Well 1) you won’t die, and 2) you can’t actually stay in your comfort zone forever. I know, I probably sound like your parents, but it’s true. You need to grow, and that doesn’t happen if you stay inside Introvert Paradise all the time. So step out and do something that’s hard – that might mean talking to people on your floor or in your classes, or it could mean getting involved in a club on campus or playing a sport. Whatever it is, give it a try, and you might find you’re better than you thought!
For me personally, I never thought I’d get so heavily involved in Minds Matter, but because I pushed myself, I found something I could do well and enjoyed doing for a cause that I’m passionate about. Sometimes I still have to work harder, like when I talk to new students to try and recruit them to the group, but I’m also learning how to interact with others and have conversation with them. It’s a process, but it started with just one step.
6) Remember to Take Breaks
This goes with Tip #2, but it’s worth repeating – don’t overexert your social energy, it’ll only leave you burned out and unable to accomplish things like schoolwork or laundry. Remember to take time for yourself, too.
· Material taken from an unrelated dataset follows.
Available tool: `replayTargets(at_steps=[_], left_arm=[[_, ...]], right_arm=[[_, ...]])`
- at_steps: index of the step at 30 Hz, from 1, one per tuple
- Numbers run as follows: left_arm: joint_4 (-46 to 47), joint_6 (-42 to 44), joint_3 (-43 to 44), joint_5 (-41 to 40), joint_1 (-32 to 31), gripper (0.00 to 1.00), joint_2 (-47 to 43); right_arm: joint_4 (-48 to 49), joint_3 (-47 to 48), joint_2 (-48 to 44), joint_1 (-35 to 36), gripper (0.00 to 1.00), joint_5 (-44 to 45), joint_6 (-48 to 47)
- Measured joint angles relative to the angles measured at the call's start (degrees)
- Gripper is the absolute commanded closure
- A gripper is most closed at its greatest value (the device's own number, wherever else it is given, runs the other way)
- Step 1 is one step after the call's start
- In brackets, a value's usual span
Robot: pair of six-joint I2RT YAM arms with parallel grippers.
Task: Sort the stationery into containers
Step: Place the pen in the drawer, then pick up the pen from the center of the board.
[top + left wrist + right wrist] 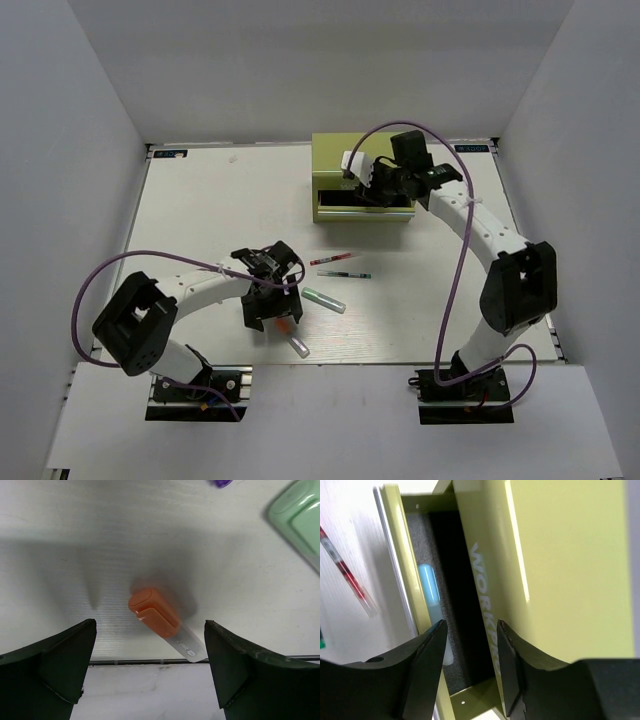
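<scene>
The left gripper (150, 672) hangs wide open and empty over the orange-capped marker (154, 613). The marker lies slantwise between the fingers, close to the near edge of the table (75, 540). The green-capped marker (297, 517) lies apart, to the right.

At the far right, the right gripper (470, 675) stands about half parted over the open drawer (411, 565) of the tool chest (555, 555), holding nothing. The light-blue marker (429, 586) lies inside the drawer, seemingly clear of the fingers, though one finger hides its end.

Because the orange-capped marker lies askew, closing jaws could catch only its cap. It might then swivel or roll off the near edge. The right fingers sit close to the drawer front, so a careless lift could snag it and drag the chest.
</scene>
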Motion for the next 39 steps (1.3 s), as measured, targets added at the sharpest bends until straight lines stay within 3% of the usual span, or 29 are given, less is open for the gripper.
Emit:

Especially for someone new to school, there’s often this pressure of “gotta do this gotta do that” and before you know it, you’re mentally exhausted.
You’re allowed to take breaks. You’re allowed to have “introvert time.” Take a few minutes every day to do something that fills you up, whether that be writing, reading, watching a TV episode (not too many though), doing a puzzle, playing a video game, whatever it might be. Just don’t become a hermit – find a healthy balance between social time and alone time.